Les pics ou accélérations rapides de la dette sur marge ont souvent précédé ou amplifié des phases de faiblesse des marchés (2000, 2007-2008, 2022, etc.). La situation actuelle présente des similitudes avec ces épisodes passés, notamment la croissance rapide et le coussin de liquidités très faible.

EN PRIME

Les investisseurs particuliers perdent des tonnes d’argent sur leurs spéculations préférés en US TECH : Les investisseurs mom-and-pop ont acheté pour +315 millions de dollars d’actions SpaceX, $SPCX, jusqu’à présent en juillet, le plus gros montant pour une seule action suivie par Vanda Research.

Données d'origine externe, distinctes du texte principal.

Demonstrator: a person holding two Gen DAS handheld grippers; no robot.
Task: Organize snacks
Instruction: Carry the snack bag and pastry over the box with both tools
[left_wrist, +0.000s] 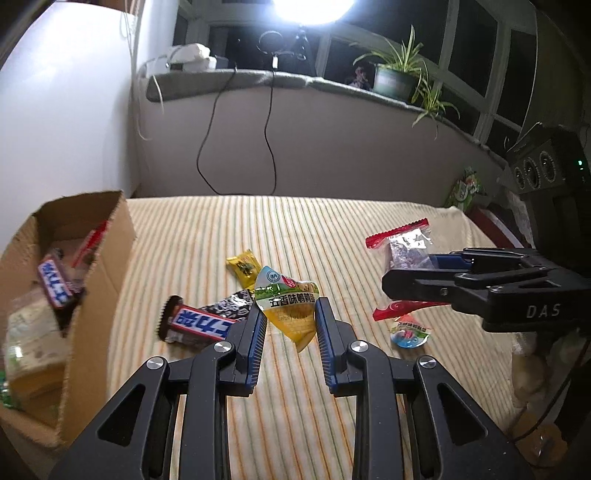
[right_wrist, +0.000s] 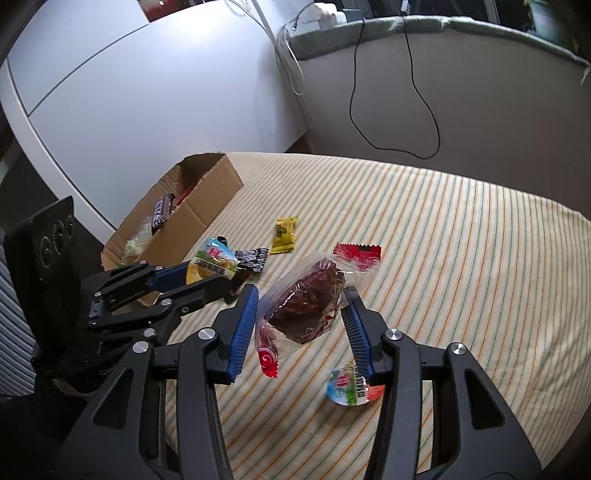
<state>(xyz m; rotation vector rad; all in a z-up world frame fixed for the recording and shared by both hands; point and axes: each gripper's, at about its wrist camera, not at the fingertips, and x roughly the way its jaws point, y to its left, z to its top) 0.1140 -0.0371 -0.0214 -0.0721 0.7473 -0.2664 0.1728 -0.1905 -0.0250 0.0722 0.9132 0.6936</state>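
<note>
Left hand-held gripper (left_wrist: 290, 317) clamped on small yellow-green sealed plastic pouch (left_wrist: 290, 308), lifted off striped cloth (left_wrist: 332, 229); light, slick film, hold mid-body. Right hand-held gripper (right_wrist: 301, 314) clamped on clear crinkly wrapper with dark red-brown block (right_wrist: 304, 304); soft, grip bulk not tail. Open cardboard box (left_wrist: 107, 236) to left, likely destination.

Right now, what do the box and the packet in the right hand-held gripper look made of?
Box: plain brown corrugated cardboard, matte, with creased flaps and a raw torn edge.
Packet: probably thin clear plastic film, glossy and crinkled, its dark contents showing through, ends printed red.
</note>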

Cela a été suivi de +194 millions de dollars dans Intel, $INTC, +142 millions de dollars dans Ondas, $ONDS, et +65 millions de dollars dans Oracle, $ORCL. À titre de comparaison, Microsoft, $MSFT, l’action la plus achetée parmi les Magnificent Seven, n’a attiré que +52 millions de dollars, tandis qu’Alphabet, $GOOGL, Amazon, $AMZN, et Tesla, $TSLA, ont chacune attiré moins de +30 millions de dollars. Pendant ce temps, $SPCX a chuté de -47 % depuis son pic et de -20 % depuis son lancement le 12 juin. De plus, $INTC a baissé de -31 % au cours du dernier mois, tandis que $ONDS et $ORCL ont tous deux chuté de -51 % par rapport à leurs plus hauts de début juin. Globalement, le volume des trades particuliers reste à un niveau record, avec des volumes quotidiens moyens en mai et juin plus du double de la moyenne 2024.

Les investisseurs particuliers courent après des actions qui chutent comme des pierres.